Task goal =>
Exact repetition of the data below is required.

Dataset section =>
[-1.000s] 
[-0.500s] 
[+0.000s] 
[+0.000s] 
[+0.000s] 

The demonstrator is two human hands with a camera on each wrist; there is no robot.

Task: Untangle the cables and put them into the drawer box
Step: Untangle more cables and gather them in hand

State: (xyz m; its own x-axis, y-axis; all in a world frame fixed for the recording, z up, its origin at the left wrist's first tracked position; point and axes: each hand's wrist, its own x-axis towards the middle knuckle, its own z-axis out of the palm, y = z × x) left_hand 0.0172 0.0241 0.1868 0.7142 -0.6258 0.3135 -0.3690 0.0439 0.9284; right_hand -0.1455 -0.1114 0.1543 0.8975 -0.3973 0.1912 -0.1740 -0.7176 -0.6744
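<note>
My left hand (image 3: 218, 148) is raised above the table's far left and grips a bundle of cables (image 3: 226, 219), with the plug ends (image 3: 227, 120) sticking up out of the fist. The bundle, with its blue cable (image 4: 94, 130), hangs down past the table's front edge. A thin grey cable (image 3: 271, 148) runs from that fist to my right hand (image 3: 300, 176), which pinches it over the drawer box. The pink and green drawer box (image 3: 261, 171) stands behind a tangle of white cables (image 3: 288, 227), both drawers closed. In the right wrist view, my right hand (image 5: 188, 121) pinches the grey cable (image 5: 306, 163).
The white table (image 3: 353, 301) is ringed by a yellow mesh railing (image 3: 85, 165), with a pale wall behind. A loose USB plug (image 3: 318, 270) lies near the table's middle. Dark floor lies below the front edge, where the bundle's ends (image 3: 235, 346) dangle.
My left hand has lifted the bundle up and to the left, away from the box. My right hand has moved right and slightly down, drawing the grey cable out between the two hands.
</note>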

Final answer =>
[-1.000s] 
[-0.500s] 
[+0.000s] 
[+0.000s] 
[+0.000s] 

The demonstrator is two human hands with a camera on each wrist; there is no robot.

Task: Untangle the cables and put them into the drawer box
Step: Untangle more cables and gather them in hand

State: (xyz m; its own x-axis, y-axis; all in a world frame fixed for the recording, z up, its origin at the left wrist's first tracked position; point and axes: each hand's wrist, its own x-axis towards the middle knuckle, its own z-axis out of the palm, y = z × x) left_hand 0.0172 0.0241 0.1868 0.7142 -0.6258 0.3135 -0.3690 0.0439 0.9284; right_hand -0.1455 -0.1114 0.1543 0.8975 -0.3973 0.1912 -0.1740 -0.7176 -0.6744
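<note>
My left hand (image 3: 218, 148) is raised above the table's far left and grips a bundle of cables (image 3: 226, 219), with the plug ends (image 3: 227, 120) sticking up out of the fist. The bundle, with its blue cable (image 4: 94, 130), hangs down past the table's front edge. A thin grey cable (image 3: 271, 148) runs from that fist to my right hand (image 3: 300, 176), which pinches it over the drawer box. The pink and green drawer box (image 3: 261, 171) stands behind a tangle of white cables (image 3: 288, 227), both drawers closed. In the right wrist view, my right hand (image 5: 188, 121) pinches the grey cable (image 5: 306, 163).
The white table (image 3: 353, 301) is ringed by a yellow mesh railing (image 3: 85, 165), with a pale wall behind. A loose USB plug (image 3: 318, 270) lies near the table's middle. Dark floor lies below the front edge, where the bundle's ends (image 3: 235, 346) dangle.
My left hand has lifted the bundle up and to the left, away from the box. My right hand has moved right and slightly down, drawing the grey cable out between the two hands.
</note>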

There is nothing more to add to this answer.